The mother's attorney also filed, in open court, a motion for relief from the divorce judgment.2 The substance of this motion was that the judgment was void because Gary McAliley was no longer a circuit judge when the judgment was entered. Attached to the mother's motion were copies of the judgment, the pleadings and orders in the original divorce action, and Judge McAliley's oath of office as district attorney. Except for the copies of the oath of office and the judgment itself, no evidence was presented concerning Judge McAliley's resignation as a circuit judge or the circumstances attendant to the gap in time between Judge McAliley's signing the judgment on December 21 and its entry on December 30.3 In particular, other than the facts that the judgment was signed on December 21 and that it was entered on December 30, the record contains no evidence as to whether or when Judge McAliley may have authorized the entry of the judgment or its delivery to the clerk for entry.

At the September 17, 2003, hearing, Judge Head denied the mother's motion for relief from the divorce judgment; following the hearing, Judge Head entered a judgment granting the father's petition for a rule nisi. In so doing, Judge Head found the December 21, 2002, divorce judgment to have been validly entered. Although the court determined that the mother was not in contempt of court for her failure to fulfill her child-support obligation, it awarded the father a judgment for a child-support arrearage in the amount of $1,304.56, plus interest and costs.

As noted, the mother has appealed from Judge Head's September 17, 2003, judgment. She contests Judge Head's ruling on her motion for relief from the divorce judgment, contending that the divorce judgment was not validly entered on December 30, 2002.

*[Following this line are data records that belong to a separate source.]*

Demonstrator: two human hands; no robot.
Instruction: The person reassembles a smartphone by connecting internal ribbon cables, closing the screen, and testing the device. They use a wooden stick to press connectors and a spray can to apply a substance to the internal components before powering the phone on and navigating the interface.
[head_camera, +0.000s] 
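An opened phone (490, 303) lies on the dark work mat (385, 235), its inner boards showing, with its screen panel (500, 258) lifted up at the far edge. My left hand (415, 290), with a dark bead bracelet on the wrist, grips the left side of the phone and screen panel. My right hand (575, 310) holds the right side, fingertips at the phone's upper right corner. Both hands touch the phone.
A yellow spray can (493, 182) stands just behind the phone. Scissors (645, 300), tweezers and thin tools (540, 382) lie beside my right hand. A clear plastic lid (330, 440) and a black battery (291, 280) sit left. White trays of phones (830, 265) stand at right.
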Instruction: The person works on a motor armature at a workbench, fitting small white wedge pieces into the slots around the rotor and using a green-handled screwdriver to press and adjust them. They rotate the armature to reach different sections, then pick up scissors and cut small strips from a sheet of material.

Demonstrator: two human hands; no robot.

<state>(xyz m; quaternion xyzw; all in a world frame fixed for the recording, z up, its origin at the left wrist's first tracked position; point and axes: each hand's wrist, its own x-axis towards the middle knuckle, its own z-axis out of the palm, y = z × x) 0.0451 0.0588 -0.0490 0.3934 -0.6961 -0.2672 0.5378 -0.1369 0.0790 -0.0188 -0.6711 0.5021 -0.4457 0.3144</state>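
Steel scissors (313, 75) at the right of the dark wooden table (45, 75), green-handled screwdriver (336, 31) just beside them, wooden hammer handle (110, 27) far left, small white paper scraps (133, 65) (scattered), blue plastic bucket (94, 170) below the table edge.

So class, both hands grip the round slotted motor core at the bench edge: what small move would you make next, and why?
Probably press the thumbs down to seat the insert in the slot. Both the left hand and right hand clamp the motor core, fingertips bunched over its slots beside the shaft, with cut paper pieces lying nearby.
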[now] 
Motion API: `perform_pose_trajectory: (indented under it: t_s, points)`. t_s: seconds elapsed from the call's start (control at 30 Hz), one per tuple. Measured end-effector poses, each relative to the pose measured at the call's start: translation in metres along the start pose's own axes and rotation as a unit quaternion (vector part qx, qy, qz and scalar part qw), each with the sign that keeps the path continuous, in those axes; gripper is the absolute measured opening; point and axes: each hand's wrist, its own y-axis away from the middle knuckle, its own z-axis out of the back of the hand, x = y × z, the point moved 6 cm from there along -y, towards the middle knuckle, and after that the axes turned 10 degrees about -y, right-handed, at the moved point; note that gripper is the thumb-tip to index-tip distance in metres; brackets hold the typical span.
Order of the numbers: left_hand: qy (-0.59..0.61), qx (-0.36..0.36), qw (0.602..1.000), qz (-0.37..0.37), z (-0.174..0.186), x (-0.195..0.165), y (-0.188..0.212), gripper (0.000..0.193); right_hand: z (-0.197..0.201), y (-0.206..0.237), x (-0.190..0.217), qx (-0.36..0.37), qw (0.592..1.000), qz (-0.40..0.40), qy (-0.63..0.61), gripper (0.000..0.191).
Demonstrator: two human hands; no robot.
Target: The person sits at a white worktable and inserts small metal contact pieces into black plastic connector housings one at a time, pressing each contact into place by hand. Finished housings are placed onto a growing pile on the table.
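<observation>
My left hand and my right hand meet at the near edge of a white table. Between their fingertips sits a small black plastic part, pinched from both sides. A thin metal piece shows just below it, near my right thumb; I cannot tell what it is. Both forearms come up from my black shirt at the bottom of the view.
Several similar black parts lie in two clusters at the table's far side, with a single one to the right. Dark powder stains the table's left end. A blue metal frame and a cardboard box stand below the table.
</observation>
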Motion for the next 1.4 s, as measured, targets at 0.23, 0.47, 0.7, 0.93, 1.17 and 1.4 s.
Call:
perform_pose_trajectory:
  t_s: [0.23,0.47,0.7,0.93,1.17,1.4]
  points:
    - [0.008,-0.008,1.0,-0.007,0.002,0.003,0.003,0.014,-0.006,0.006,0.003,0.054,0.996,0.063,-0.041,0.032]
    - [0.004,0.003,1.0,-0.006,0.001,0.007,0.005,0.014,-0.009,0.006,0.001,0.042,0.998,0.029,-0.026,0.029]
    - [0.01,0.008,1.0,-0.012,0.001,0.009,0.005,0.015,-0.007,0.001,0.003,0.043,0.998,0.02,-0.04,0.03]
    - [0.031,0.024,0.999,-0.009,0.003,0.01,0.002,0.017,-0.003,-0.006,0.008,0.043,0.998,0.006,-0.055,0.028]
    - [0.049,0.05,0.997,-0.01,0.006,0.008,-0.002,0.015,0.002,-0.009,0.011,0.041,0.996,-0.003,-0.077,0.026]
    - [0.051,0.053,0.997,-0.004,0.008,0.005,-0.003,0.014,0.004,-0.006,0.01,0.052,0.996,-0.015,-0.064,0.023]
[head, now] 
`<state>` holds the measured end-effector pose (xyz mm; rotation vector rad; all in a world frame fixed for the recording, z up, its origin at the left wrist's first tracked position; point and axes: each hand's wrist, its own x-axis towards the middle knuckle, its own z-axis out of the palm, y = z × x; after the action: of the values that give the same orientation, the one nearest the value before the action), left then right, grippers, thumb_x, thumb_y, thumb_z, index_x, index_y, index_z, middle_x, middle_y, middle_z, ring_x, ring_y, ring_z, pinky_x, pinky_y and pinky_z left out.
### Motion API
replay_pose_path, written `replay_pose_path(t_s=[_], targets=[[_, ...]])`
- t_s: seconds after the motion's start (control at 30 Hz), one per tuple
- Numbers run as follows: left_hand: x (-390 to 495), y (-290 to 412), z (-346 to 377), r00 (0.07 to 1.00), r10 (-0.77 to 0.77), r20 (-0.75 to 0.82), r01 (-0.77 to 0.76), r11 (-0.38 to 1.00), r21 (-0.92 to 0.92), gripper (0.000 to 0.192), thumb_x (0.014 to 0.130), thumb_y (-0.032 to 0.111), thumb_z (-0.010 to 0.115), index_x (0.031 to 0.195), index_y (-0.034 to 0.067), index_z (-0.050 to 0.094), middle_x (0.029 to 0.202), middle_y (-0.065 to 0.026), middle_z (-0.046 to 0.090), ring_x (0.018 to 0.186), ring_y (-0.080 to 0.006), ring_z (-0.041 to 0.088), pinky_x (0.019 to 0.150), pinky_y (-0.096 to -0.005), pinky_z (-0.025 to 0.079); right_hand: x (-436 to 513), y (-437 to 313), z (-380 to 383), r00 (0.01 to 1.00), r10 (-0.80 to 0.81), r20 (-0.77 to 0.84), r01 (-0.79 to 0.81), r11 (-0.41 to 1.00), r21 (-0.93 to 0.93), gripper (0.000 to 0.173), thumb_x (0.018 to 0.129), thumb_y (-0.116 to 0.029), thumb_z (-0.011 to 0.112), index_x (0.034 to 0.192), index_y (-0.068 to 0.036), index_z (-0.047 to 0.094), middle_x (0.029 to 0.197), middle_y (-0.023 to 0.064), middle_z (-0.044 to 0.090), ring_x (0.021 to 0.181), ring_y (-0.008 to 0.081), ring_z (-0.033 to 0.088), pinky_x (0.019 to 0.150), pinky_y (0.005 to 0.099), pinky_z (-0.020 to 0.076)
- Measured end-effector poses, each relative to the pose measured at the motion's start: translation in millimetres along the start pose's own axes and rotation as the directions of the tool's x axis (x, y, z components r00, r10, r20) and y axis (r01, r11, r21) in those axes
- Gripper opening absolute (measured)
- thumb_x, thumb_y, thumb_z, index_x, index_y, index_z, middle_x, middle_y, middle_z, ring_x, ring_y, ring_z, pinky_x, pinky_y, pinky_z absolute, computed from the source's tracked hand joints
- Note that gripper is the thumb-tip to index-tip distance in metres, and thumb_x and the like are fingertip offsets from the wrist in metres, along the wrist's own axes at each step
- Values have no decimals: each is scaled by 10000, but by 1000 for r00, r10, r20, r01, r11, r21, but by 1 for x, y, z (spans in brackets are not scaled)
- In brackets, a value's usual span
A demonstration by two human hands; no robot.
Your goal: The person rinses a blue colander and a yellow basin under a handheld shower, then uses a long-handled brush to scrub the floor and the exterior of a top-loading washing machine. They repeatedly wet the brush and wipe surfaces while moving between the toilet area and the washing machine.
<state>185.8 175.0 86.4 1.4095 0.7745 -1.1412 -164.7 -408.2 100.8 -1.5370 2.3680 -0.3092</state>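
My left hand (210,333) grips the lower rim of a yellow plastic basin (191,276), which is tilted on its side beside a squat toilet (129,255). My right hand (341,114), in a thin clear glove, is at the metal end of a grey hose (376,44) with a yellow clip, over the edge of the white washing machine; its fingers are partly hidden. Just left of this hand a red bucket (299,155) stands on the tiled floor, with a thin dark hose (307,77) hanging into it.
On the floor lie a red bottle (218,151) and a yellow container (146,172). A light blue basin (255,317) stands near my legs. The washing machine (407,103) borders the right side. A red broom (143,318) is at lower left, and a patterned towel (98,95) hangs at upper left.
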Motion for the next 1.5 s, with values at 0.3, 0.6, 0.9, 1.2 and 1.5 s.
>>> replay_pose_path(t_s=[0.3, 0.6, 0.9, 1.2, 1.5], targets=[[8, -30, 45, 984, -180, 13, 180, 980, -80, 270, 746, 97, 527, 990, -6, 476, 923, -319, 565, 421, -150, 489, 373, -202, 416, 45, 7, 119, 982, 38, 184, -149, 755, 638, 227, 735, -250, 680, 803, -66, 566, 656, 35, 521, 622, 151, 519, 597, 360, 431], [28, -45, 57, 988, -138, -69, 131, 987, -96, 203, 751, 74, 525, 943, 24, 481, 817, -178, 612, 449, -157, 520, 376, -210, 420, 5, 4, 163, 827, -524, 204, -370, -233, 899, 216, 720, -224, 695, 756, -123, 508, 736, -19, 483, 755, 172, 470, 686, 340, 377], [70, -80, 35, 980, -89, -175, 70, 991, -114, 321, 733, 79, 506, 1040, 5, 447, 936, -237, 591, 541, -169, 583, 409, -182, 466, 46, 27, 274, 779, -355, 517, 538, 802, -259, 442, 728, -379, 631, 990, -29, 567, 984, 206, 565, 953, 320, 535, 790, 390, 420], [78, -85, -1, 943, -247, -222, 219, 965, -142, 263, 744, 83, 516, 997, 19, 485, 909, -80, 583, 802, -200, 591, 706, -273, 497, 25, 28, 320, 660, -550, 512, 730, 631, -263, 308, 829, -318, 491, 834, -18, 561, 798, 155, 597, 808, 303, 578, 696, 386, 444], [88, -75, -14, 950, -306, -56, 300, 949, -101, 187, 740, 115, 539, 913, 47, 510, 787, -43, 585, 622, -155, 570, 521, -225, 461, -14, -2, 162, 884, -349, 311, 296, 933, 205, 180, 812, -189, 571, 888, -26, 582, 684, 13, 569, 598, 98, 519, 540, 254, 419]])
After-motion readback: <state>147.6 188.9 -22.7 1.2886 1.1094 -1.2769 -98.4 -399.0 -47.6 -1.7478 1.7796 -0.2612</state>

"`The standard of review on appeal from the denial of relief under Rule 60(b)(4) [Ala. R. Civ. P.] is not whether there has been an abuse of discretion. When the grant or denial of relief turns on the validity of the judgment, as under Rule 60(b)(4), discretion has no place. If the judgment is valid, it must stand; if it is void, it must be set aside. A judgment is void only if the court that rendered it lacked jurisdiction of the subject matter or of the parties, or if it acted in a manner inconsistent with due process.'"

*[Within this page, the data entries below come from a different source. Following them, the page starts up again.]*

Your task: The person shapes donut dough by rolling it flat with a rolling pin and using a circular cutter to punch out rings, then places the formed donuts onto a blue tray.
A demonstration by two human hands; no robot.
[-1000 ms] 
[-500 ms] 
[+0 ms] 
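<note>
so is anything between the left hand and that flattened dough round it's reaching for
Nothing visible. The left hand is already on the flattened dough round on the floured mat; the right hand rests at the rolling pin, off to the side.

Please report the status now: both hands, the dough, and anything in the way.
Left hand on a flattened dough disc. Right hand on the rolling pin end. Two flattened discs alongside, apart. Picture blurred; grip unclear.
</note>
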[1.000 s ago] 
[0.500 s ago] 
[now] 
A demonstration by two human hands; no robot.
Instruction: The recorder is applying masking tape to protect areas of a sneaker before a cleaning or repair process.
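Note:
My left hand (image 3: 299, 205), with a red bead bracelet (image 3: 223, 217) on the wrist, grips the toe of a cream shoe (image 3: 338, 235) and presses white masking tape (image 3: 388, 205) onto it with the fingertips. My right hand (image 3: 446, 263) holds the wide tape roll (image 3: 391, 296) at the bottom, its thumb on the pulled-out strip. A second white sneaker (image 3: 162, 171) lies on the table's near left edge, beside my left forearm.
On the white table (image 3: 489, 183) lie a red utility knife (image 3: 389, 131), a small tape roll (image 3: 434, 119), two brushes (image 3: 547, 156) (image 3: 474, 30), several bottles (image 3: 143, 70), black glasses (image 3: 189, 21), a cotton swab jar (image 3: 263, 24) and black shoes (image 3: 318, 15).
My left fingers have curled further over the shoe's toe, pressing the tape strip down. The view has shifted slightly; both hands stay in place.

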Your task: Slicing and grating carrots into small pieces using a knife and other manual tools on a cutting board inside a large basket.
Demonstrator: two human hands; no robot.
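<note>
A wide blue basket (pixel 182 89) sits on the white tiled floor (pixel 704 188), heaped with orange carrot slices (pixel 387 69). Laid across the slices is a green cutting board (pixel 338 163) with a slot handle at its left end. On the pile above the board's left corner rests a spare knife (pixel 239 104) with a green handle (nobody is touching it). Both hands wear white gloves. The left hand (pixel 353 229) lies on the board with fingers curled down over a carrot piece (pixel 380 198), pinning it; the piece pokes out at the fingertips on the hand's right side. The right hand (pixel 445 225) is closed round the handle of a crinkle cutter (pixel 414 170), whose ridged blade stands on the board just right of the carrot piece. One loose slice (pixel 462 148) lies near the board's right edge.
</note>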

Ex parte Third Generation, Inc., 855 So.2d 489, 491-92 (Ala. 2003) (quoting Satterfield v. Winston Indus., Inc.,553 So.2d 61, 64 (Ala. 1989)) (emphasis omitted).

The issue presented is the effect of Judge McAliley's leaving office before the entry on December 30, 2002, of the divorce judgment. To determine the validity of that judgment, we must consider the process of rendering and entering judgments under Rule 58, Ala. R. Civ. P.

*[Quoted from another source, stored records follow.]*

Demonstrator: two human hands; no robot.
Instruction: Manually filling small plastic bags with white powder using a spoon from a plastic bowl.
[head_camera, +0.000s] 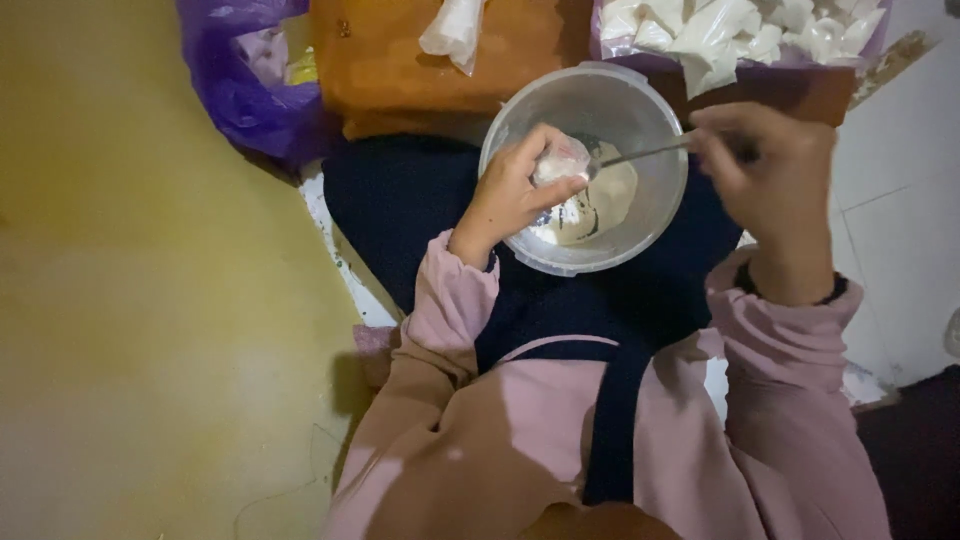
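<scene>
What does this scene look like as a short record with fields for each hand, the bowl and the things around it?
left hand: holds a small clear pouch over the bowl
right hand: grips a metal spoon, its tip at the pouch
bowl: clear plastic, on the lap, white paste inside
behind bowl: tray of white pieces, orange cloth, purple bag
floor: yellow

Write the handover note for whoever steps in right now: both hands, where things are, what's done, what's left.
Left hand: holds a small clear bag over the bowl.
Right hand: holds a spoon, tip at the bag's mouth.
Bowl sits on the lap; white paste lies in its bottom.
Done: a heap of filled bags lies beyond the bowl.
Left: paste remains in the bowl; this bag looks unfinished.
</scene>
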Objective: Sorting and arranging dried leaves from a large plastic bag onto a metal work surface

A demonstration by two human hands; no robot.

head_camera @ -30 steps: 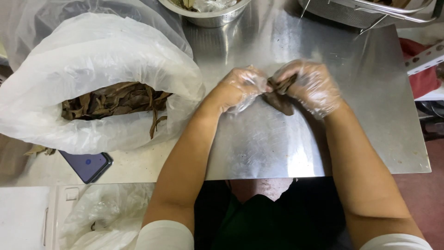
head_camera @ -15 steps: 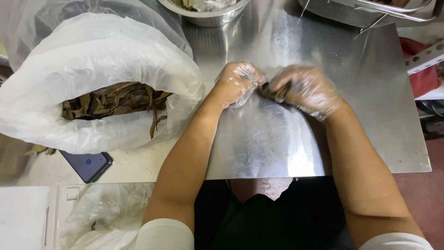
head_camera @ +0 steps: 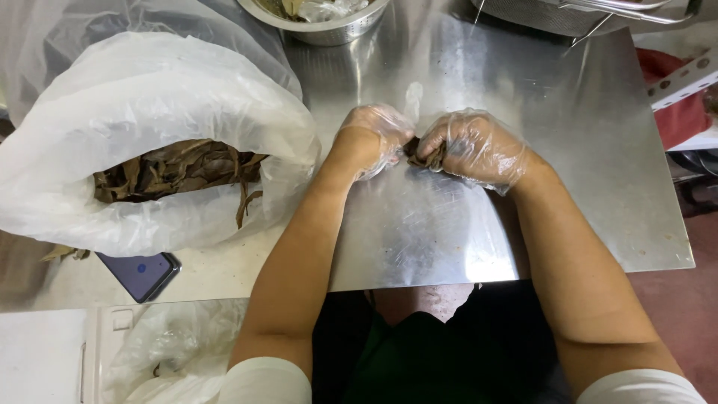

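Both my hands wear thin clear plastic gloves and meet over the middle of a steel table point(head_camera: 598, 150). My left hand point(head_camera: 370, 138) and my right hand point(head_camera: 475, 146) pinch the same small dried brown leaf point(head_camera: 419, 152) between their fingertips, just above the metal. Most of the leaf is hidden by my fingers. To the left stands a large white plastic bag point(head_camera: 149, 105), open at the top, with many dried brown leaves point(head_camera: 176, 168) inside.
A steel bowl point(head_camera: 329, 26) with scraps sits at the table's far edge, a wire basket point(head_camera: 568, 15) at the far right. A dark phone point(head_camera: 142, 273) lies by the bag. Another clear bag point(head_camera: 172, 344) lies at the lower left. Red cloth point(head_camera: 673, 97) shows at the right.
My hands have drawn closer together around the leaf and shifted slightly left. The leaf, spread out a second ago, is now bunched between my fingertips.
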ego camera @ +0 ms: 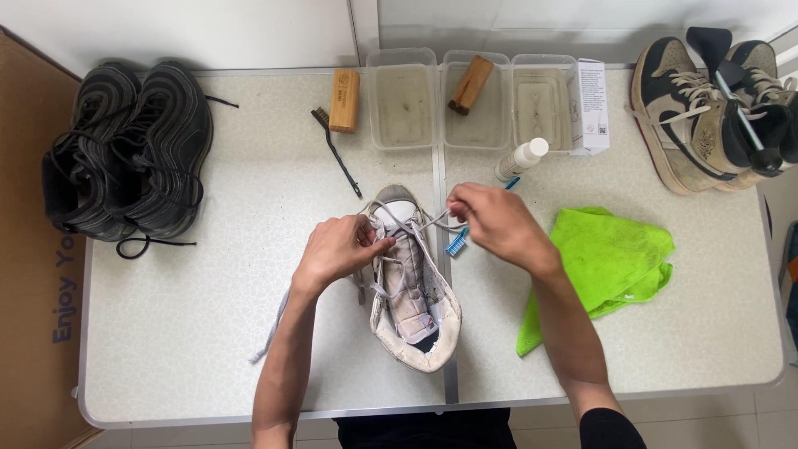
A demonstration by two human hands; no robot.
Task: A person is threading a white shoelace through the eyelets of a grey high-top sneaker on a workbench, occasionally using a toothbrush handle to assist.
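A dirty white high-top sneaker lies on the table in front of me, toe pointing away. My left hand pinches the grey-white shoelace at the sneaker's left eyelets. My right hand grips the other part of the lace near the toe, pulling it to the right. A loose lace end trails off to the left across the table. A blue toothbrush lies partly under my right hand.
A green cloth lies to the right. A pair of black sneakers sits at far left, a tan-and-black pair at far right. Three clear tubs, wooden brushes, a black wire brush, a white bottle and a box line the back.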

Rule 58 provides, in part:

"(a) Rendition of Judgments and Orders. A judge may render an order or *Page 832 judgment: (1) by notation thereof upon bench notes without any other or further written document or (2) by executing a separate written document, or (3) by including the order or judgment in the opinion or memorandum, or (4) by simply appending to the opinion or memorandum or including therein direction as to the order or judgment sought to be entered.

". . . .

"(c) Entry of Judgment or Order. Upon rendition of a judgment or order as provided in subdivision (a) of this rule, unless it contains a specific direction otherwise or is subject to the provisions of Rule 54(b), the clerk shall note such judgment or order forthwith in the civil docket if separately maintained.